### WHAT YOU WILL DO
Check the lines of the listing below for the word "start", and state only how many have it.

### INFORMATION SHOWN

::::::::

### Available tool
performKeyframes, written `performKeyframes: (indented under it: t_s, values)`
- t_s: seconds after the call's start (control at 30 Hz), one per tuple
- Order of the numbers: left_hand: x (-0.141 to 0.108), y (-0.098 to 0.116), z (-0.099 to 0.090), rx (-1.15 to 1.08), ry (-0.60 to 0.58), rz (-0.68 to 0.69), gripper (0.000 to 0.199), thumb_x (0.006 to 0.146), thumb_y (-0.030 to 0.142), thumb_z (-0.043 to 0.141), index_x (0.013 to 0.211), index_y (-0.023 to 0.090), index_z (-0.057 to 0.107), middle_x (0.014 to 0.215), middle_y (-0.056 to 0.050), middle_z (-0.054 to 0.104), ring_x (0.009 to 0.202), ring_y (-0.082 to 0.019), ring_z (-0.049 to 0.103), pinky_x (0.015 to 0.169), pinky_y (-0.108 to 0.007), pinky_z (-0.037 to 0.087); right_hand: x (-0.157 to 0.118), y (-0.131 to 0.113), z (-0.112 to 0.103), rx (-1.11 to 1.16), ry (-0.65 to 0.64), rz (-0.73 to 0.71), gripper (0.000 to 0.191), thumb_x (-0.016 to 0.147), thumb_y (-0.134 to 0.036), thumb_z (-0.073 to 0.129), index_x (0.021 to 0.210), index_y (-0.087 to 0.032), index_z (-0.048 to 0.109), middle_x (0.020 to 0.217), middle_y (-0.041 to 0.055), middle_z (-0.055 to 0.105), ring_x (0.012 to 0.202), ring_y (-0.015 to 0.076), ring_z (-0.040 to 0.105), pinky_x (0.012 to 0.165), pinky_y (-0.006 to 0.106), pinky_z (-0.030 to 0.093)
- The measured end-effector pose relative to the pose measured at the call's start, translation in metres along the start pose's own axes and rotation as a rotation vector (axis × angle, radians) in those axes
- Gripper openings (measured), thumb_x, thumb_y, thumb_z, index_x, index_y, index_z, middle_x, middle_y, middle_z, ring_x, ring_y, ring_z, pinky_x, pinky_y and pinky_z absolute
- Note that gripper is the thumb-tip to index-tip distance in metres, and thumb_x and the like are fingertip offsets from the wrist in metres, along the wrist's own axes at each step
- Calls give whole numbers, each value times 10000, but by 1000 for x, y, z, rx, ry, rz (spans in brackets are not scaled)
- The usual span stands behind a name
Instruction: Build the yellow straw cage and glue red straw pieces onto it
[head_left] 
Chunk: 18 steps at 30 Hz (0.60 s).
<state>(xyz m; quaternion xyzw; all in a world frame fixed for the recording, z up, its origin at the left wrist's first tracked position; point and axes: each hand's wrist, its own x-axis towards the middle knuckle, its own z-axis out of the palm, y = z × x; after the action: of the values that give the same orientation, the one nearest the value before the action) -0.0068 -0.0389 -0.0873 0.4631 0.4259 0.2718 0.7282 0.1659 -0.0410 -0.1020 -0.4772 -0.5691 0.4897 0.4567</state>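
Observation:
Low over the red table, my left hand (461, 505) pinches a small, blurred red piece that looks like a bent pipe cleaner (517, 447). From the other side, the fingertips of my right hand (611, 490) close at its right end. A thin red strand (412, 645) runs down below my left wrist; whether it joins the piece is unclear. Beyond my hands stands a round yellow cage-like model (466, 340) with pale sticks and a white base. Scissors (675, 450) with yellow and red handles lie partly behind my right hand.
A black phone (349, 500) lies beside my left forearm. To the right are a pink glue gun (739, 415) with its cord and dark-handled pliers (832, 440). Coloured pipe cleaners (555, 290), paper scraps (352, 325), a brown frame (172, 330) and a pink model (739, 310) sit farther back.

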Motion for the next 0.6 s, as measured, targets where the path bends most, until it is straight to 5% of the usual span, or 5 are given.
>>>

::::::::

### COMPLETED TASK
2